Aim of the exercise: What is needed is an exact repetition of the lines below, from the first one through the one holding "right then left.", with no pictures and nothing else.

─── The data

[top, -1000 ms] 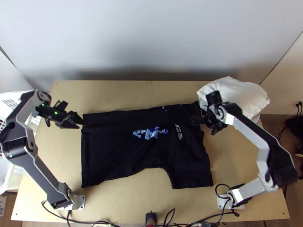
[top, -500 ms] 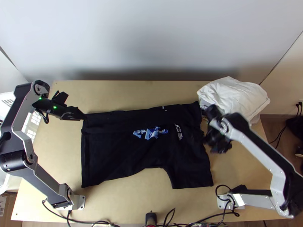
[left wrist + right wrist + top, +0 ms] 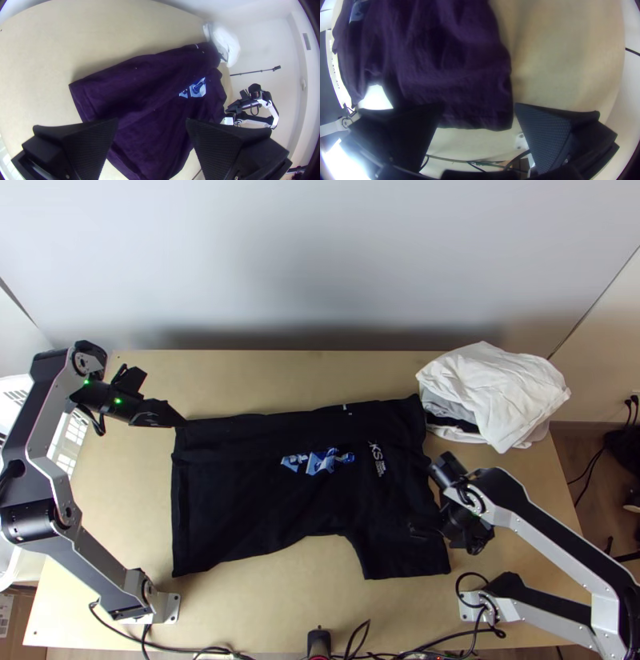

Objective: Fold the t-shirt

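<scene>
As left gripper [image 3: 179,420] and right gripper [image 3: 444,539] gape wide, empty, white lettering [image 3: 378,458] marks the black t-shirt [image 3: 256,500]

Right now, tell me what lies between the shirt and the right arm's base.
In the top view, a loop of black cable lies there, on a small stretch of otherwise bare table, between the shirt's near sleeve and the base.

White cloth [image 3: 508,384]: we see it bunched at the table's [image 3: 280,380] far right corner.
Cardboard [image 3: 18,612]: we spot it by the near left corner.
Wall [image 3: 320,252]: we find it behind.
</scene>
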`<state>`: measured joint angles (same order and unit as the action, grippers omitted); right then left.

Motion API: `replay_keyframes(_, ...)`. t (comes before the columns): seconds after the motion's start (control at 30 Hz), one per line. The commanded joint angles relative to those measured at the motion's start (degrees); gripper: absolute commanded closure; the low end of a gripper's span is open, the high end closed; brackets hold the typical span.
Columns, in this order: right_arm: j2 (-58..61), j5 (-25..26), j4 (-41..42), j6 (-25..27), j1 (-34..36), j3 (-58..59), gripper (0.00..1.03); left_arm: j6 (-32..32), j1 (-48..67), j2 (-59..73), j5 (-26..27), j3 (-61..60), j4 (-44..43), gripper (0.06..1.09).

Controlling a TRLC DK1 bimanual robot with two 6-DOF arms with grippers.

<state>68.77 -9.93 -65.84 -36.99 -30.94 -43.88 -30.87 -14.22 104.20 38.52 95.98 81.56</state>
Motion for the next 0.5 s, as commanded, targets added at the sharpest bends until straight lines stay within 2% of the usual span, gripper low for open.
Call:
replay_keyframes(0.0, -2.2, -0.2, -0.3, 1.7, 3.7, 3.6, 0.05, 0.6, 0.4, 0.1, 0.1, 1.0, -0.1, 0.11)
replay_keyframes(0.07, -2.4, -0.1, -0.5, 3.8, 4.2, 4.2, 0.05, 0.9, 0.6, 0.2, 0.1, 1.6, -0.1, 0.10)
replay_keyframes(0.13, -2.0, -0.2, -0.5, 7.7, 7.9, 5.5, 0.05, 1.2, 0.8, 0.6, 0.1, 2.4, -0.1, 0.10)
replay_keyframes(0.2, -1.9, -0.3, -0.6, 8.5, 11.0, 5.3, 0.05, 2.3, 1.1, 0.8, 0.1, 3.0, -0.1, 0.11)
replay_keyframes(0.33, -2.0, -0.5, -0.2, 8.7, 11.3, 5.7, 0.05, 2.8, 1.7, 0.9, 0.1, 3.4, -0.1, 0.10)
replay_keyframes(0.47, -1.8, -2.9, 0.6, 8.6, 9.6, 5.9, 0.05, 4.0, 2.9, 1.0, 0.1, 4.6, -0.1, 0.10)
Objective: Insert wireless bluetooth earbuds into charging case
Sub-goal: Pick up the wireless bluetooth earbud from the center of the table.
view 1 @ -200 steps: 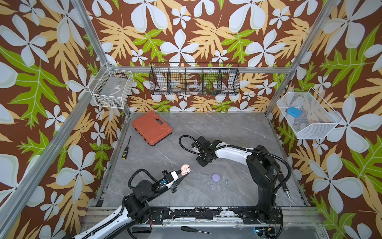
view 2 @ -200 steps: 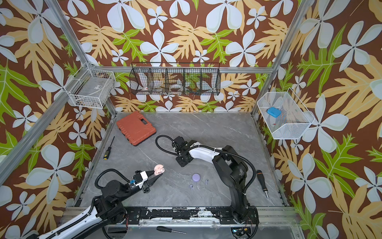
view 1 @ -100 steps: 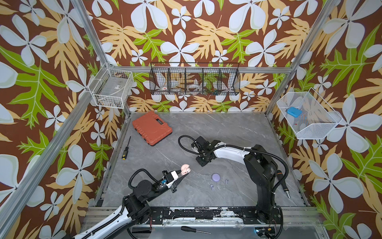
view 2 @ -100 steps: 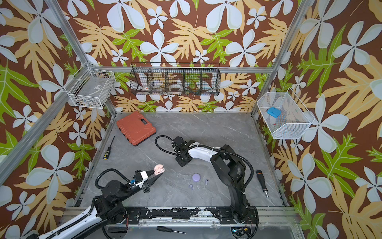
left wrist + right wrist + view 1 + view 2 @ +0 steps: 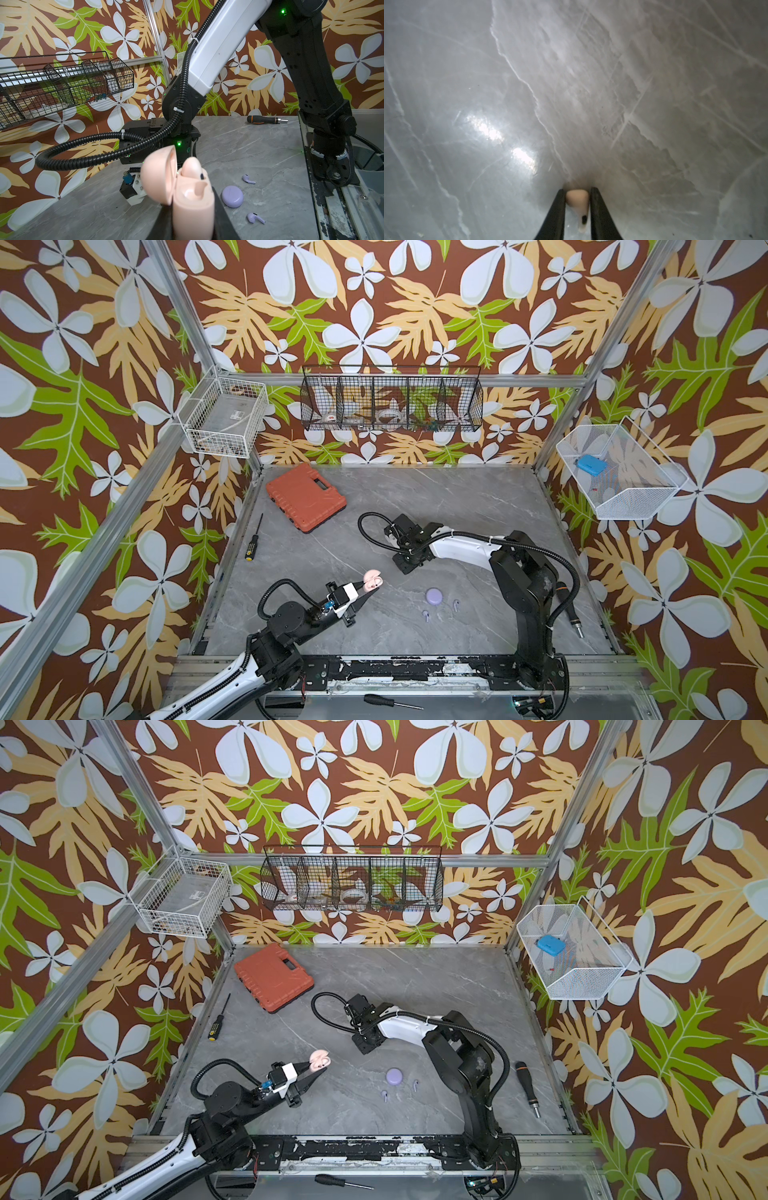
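Right wrist view: a pink earbud (image 5: 577, 198) lies on the table (image 5: 633, 104), pinched between the narrow jaws of the right gripper (image 5: 577, 189). The left gripper (image 5: 370, 588) clamps the open pink case (image 5: 193, 207), another bud (image 5: 192, 168) seated inside. The lavender earbuds (image 5: 248, 179) (image 5: 256, 218) lie beside the lavender case (image 5: 232, 196).

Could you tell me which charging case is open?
The pink case, held in the left gripper with its lid flipped up; the lavender case lies closed on the table.

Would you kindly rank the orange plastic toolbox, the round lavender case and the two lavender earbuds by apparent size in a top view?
Largest: orange plastic toolbox.
Next: round lavender plastic case.
Smallest: two lavender stemmed earbuds, too alike to rank.
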Available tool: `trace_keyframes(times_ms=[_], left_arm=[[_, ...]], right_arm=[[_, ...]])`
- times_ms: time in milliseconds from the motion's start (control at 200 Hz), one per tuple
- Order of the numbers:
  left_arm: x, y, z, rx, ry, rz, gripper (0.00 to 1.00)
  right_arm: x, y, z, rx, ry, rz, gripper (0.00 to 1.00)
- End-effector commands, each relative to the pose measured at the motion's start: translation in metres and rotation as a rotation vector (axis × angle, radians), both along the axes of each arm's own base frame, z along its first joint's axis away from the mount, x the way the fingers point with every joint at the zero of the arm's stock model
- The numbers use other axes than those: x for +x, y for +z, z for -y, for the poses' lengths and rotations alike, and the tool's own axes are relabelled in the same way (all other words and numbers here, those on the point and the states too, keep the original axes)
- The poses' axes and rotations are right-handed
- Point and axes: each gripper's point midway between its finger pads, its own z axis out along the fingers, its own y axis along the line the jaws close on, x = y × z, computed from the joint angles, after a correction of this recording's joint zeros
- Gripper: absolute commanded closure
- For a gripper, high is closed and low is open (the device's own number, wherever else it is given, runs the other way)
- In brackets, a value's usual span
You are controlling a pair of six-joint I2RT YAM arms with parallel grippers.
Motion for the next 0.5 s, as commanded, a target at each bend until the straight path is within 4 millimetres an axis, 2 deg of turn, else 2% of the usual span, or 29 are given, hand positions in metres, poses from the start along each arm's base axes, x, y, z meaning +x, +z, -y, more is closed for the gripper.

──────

Task response:
[top, -1000 ms] 
[top, -500 ms] 
[left wrist + right wrist + top, +0 ms] 

Objective: Fold the t-shirt

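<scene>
As left gripper [image 3: 179,420] and right gripper [image 3: 444,539] gape wide, empty, white lettering [image 3: 378,458] marks the black t-shirt [image 3: 256,500]

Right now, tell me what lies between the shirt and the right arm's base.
In the top view, a loop of black cable lies there, on a small stretch of otherwise bare table, between the shirt's near sleeve and the base.

White cloth [image 3: 508,384]: we see it bunched at the table's [image 3: 280,380] far right corner.
Cardboard [image 3: 18,612]: we spot it by the near left corner.
Wall [image 3: 320,252]: we find it behind.
</scene>
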`<state>`: measured joint angles (same order and unit as the action, grippers omitted); right then left.

The output requires no additions.